In the first three parts (Part 1: Basic Table Compression, Part 2: Read-Only Data, Part 3: OLTP Compression) of this series we examined table compression – both basic and the separately licensed OLTP compression. In this article we move on to index compression which, as we shall see, uses the same “deduplication” techniques as table compression but includes a couple of refinements to cater for the particular structural requirements of B-tree indexes. Most significantly, you decide which columns should be deduplicated, the deduplication mechanism is only applied to a specified leading subset of columns for every single index entry, and the deduplication is maintained in real time all the time.
In this article we’ll be looking at the structure of a compressed index and how Oracle stores the information it needs to use that structure. In the final article of the series we’ll describe the mechanics of selects, inserts and deletes, and analyse the costs and benefits of index compression.
Before looking at compressed B-tree indexes, we need to review a few points about how Oracle stores data in index leaf blocks; there are four key details I’d like to highlight as particularly relevant when we start to compare compressed and non-compressed B-tree indexes (and from this point on wards I’m not going to keep repeating “B-tree”).
- An index entry includes the rowid of the corresponding table row. In a non-unique the rowid is treated as if it an extra column (of variable length) appended to the index which effectively makes it unique, but in a unique index the rowid is “carried” as an extra data item of fixed length.
- Just like table blocks, the bulk of an index block is made up of a row heap that holds the actual entries, and a row directory that is a list of pointers into the heap; however the symbolic block dump for an index doesn’t list the row directory in the way that it does for tables.
- The entries in the row heap an of index block are not sorted as they are inserted into the block, the appearance of order is created by inserting the row pointers into the correct place in the row directory so that a walk from the top to the bottom of the row directory will report the entries in the heap as if they were sorted.
- There are occasions when blocks are restructured in real-time, and the row heap is sorted so that it is (temporarily) in sync with the row directory. Index rebuilds, leaf block splits, and the equivalent of a “heap block compress” are reasons for this to happen.
We can confirm the first three points very simply with a short SQL script followed by a block dump. The last point takes a little more time and care to demonstrate, but again simple SQL with block dumps will make the point.

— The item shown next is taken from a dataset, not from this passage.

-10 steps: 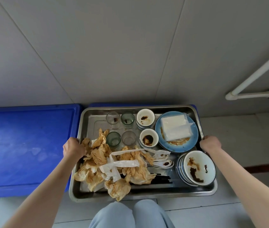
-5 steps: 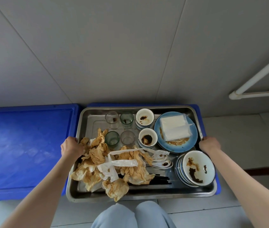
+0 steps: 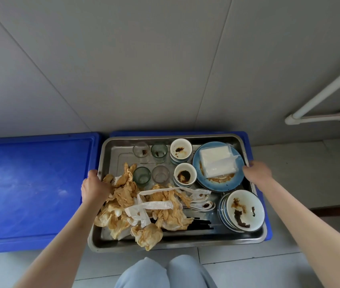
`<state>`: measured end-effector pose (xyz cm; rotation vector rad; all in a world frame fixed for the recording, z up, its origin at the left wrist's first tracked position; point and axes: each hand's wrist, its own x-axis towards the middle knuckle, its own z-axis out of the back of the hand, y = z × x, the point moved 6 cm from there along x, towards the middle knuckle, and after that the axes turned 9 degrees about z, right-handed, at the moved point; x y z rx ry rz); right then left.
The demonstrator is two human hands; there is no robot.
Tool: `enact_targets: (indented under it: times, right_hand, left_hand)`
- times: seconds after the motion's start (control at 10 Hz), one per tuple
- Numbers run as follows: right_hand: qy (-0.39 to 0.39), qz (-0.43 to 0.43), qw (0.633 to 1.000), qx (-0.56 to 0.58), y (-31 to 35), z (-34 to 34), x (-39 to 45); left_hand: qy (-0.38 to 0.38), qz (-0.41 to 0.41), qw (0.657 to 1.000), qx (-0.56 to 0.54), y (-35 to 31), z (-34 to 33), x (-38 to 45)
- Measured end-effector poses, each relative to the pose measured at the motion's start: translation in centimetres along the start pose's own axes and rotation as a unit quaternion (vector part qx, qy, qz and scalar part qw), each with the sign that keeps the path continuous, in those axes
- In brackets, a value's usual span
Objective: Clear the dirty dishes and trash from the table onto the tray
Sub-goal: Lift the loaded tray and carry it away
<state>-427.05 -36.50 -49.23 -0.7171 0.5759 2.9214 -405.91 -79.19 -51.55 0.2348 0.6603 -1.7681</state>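
A steel tray (image 3: pixel 185 241) sits on top of a blue crate (image 3: pixel 269 235). My left hand (image 3: pixel 94 189) grips the tray's left rim. My right hand (image 3: pixel 257 173) grips its right rim. The tray holds a heap of stained crumpled napkins (image 3: pixel 127 196) with white plastic strips (image 3: pixel 154 205), several small glasses (image 3: pixel 141 176), two dirty white cups (image 3: pixel 185 175), a blue plate (image 3: pixel 219 183) bearing a white tissue pack (image 3: pixel 217 161), white spoons (image 3: pixel 204 204), black chopsticks (image 3: pixel 201 222) and a stack of stained bowls (image 3: pixel 245 210).
A second blue crate lid (image 3: pixel 32 190) lies left of the tray. A grey wall (image 3: pixel 165 69) rises behind both crates. A white pipe (image 3: pixel 327 94) runs along the wall at right. My knees (image 3: pixel 165 273) show below the tray, over grey floor tiles (image 3: pixel 300 167).
The tray has come down onto the right blue crate. Both hands stay on its rims.
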Motion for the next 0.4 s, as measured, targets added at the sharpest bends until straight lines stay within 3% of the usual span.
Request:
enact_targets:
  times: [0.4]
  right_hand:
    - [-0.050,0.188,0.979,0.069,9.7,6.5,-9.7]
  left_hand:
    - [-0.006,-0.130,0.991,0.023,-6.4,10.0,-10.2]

These tests are left as an exercise for the user, although it may be quicker to reference the blog of Richard Foote who specializes in writing about indexes.
Compressing an index
You can create an index with compression enabled, or rebuild it to change its level of compression. For example, here’s a table creation statement followed by four possible sets of indexing commands:
create table t1 ( v1 varchar(4), n1 number(4) ); create index t1_i1 on t1(v1) compress; create index t1_i1 on t1(v1); alter index t1_i1 rebuild compress; create index t1_i1 on t1(v1, n1) compress; alter index t1_i1 rebuild compress 1; create unique index t1_i1 on t1(v1, n1) compress; alter index t1_i1 rebuild compress 2; select compression, prefix_length from user_indexes;
If you try running the above (with suitable “drop index” commands interspersed) you’ll find that the last attempt to rebuild the index will result in an Oracle error: “ORA-25194: invalid COMPRESS prefix length value”.

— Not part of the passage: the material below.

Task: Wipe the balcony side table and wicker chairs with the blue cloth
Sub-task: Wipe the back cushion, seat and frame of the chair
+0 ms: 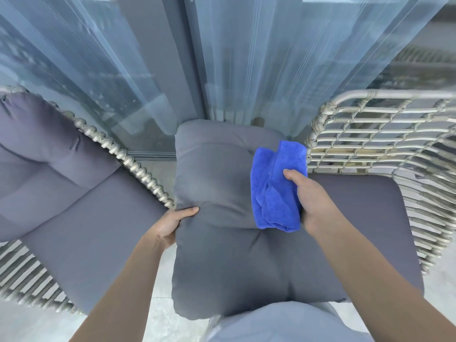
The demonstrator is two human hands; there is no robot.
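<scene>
Between two chairs [385,134], the left hand [170,225] grips a cushion [222,255]; the right hand [311,196] holds the cloth [274,188] on it.

the blue cloth [276,186], a bunched, folded microfibre, lies against a grey cushion at about 2 o'clock from frame centre. one wicker chair [385,134] stands at 3 o'clock, its woven back upright; another wicker chair [128,161] sits at 9 o'clock.
</scene>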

The compress option tells Oracle to deduplicate the leading column(s) of an index; by default this means all the columns of a non-unique index, and all but the last column of a unique index. When you remember that the rowid is appended to a non-unique index as if it were an extra column making the index unique, you can see that this apparent difference between compressing unique and non-unique indexes is actually self-consistent. This is why my sample code produces an error when we try to compress the two-column unique index on both its columns. This also helps to explain why an index is not automatically compressed if you create it in a tablespace with “default compression” – Oracle doesn’t want to have to make a decision about how many columns to compress.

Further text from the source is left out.